Comment un professionnel de la communication politique a-t-il pu laisser passer un tel écart de langage, alors qu'il était pile sous l'oeil de la caméra? Le petit film de Mompontet fournit deux premières pistes. D'abord, on se rend compte que la confusion du phénomène, combinée au nombre des sources d'enregistrement, rend à peu près impossible de tenir compte de chaque objectif. Mais on se dit aussi qu'un tel écart, lorsqu'il se produit, appartient au matériel qui n'aurait jamais dû être montré.

Or, l'identité du diffuseur ne doit rien au hasard. Le site du Parisien.fr s'est doté récemment d'une interface de présentation vidéo, hébergée par Kewego. Avant-hier, c'étaient les accusations calomnieuses de Rama Yade, enregistrés lors d'une réunion électorale à Colombes, qui étaient complaisamment mises en avant par la rédaction web du quotidien comme "La vidéo polémique qui «buzze» sur Internet". Nul doute que le dérapage du chef de l'Etat, qui dépasse les 300.000 vues aujourd'hui à 12h et a été recopié à plusieurs dizaines d'exemplaires sur les services de partage de vidéos en ligne (voir illustration ci-dessus), constitue une belle occasion de promouvoir la plate-forme du quotidien.

Mais l'absence d'auto-censure, de la part de rédactions qu'on a connu plus frileuses, est aussi un témoignage de la dégradation accélérée de la représentation présidentielle. Après avoir été longtemps corseté par la prudence et le ménagement, le traitement du personnage présidentiel s'inscrit désormais dans une logique du débondage, parfaitement illustré par le sketch culte d'Anne Roumanoff.

Comme l'apostrophe du Guilvinec, l'injure du salon de l'Agriculture appartient, non à la communication officielle du régime, mais à ses a-côtés, à ce qui a échappé à son contrôle. “Pauvre con!” n'est donc pas un lapsus au sens classique que lui donne la psychanalyse (substituer un autre mot au terme attendu), mais ce qu'on pourrait dénommer un lapsus propagandae – un faux-pas de la communication politique.

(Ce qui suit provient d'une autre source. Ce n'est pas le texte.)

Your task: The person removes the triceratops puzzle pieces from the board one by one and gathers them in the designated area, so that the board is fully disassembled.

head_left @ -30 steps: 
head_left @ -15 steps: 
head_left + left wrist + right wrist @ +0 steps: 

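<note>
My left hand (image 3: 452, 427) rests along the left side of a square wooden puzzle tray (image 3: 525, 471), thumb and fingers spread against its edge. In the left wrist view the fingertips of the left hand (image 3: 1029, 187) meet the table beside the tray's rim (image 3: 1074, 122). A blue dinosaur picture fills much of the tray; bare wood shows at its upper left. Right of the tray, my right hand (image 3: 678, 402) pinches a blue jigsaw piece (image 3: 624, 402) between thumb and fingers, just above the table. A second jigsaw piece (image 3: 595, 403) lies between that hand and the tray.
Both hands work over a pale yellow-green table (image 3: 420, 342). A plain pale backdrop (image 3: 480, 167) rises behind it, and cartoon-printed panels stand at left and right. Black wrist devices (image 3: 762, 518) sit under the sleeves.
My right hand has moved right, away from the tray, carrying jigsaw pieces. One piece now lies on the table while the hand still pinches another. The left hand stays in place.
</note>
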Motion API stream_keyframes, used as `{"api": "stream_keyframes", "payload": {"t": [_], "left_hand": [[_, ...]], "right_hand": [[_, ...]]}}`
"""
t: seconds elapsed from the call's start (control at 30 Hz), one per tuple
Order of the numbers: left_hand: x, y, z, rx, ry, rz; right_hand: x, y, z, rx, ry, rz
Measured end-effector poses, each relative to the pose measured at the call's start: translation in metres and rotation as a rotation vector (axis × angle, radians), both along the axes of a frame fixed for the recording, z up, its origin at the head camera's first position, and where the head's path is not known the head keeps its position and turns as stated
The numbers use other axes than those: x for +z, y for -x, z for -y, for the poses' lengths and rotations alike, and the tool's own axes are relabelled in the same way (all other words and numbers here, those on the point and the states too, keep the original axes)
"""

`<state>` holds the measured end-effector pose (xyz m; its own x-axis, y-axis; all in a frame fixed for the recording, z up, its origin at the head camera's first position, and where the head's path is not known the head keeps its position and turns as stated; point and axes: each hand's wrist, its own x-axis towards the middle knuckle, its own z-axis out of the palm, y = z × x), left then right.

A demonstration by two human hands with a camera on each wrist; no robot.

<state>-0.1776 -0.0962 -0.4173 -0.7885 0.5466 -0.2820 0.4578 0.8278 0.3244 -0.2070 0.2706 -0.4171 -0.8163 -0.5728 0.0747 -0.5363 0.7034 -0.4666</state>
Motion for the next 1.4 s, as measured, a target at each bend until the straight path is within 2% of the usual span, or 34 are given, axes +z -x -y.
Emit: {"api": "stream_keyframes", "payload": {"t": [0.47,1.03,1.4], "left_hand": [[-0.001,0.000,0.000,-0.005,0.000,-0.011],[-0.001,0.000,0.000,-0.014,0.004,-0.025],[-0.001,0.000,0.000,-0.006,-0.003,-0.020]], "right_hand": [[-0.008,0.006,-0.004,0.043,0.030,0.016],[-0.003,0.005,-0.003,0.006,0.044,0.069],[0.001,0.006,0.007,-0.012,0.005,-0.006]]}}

Cet épisode apporte quelques précisions utiles à l'étude du "style Sarkozy". En premier lieu, on constate que les éléments qui sont identifiés comme porteurs du style, à l'opposé du storytelling, sont précisément constitués par ces échappées et ces chutes. Ce sont elles qui, mises bout à bout, fournissent leur matériau premier aux vidéos parodiques. Dans l'exemplaire "Parle à mon nain" de Torapamavoa, on retrouve ainsi la plupart de ces lapsus du pouvoir, qu'il a suffi d'aligner en ribambelle.

La fréquence des dérapages présidentiels suggèrent ce que l'injure confirme: Nicolas Sarkozy n'a aucune conscience de l'"effet Dailymotion". Ses efforts de contrôle portent sur la communication traditionnelle et sur l'influence des médias, par la séduction ou l'intimidation. Mais il ne contrôle pas son style, fut-ce devant une caméra, et n'a pas conscience des dégâts produits par les embardées de son comportement en termes d'image. D'où son incompréhension devant la dégringolade des sondages, et son impuissance à en inverser le sens.

Tel un nouveau petit Poucet, le chef de l'Etat continue à laisser derrière lui ces traces qui font l'aliment du buzz. Il y a une certaine ironie à voir aujourd'hui son ancien mentor, Edouard Balladur, recommander au président d'"infléchir son style". Le conseil est avisé. Mais il n'est pas pour autant facile à suivre.